BEGIN RECORDED DATA
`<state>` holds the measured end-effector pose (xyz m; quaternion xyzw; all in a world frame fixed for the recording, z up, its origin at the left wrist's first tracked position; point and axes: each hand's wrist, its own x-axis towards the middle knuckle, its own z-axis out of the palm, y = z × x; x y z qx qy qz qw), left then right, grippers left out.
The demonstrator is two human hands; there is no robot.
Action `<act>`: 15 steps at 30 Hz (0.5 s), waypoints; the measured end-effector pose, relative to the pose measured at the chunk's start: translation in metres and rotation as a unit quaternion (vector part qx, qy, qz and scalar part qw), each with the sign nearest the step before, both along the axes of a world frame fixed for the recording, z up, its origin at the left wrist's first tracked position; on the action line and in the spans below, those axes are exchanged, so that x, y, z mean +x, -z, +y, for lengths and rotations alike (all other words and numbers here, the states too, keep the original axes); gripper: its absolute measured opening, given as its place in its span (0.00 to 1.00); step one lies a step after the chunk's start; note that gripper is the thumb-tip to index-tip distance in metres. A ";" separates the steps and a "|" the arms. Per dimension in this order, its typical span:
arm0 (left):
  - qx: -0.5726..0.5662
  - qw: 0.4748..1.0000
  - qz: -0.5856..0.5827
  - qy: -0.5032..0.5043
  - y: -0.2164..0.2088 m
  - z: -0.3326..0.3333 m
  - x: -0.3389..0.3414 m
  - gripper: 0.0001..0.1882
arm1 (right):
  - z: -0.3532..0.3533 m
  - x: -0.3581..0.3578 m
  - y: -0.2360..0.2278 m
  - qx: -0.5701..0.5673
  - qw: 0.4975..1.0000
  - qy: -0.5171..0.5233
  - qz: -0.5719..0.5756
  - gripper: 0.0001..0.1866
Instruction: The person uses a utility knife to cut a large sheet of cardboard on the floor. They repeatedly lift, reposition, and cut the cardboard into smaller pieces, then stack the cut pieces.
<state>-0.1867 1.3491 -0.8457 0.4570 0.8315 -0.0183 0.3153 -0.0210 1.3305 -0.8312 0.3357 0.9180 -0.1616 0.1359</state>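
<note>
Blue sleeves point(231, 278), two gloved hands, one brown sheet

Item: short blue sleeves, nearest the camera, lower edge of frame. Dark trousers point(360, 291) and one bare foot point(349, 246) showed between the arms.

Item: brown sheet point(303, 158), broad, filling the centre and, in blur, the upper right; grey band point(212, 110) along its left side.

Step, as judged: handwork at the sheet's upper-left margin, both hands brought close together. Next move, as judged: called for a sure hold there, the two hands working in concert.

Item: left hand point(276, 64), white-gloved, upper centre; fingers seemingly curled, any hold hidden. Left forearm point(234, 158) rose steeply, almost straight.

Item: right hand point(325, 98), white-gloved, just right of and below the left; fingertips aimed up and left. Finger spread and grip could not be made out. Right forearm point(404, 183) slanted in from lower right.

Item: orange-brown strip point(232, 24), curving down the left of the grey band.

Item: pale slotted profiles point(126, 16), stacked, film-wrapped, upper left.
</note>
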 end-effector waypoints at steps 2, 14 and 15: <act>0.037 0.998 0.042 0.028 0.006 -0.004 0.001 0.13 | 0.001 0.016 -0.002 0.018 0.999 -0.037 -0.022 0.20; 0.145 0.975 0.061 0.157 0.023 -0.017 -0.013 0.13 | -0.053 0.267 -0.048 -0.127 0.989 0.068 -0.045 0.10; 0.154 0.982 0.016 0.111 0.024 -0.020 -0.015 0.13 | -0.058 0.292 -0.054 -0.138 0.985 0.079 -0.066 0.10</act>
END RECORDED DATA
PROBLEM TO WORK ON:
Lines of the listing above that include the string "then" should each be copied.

EXERCISE SOLUTION:
`<state>` holds the measured end-effector pose (xyz m; quaternion xyzw; all in a world frame fixed for the recording, z up, its origin at the left wrist's first tracked position; point and axes: each hand's wrist, its own x-axis towards the middle knuckle, its own z-axis out of the palm, y = z × x; x y z qx qy qz qw), left then right, grippers left out.
Instruction: The person uses a utility knife to cut a large sheet of cardboard on the floor. They repeatedly lift, reposition, and cut the cardboard into smaller pieces, then stack the cut pieces.

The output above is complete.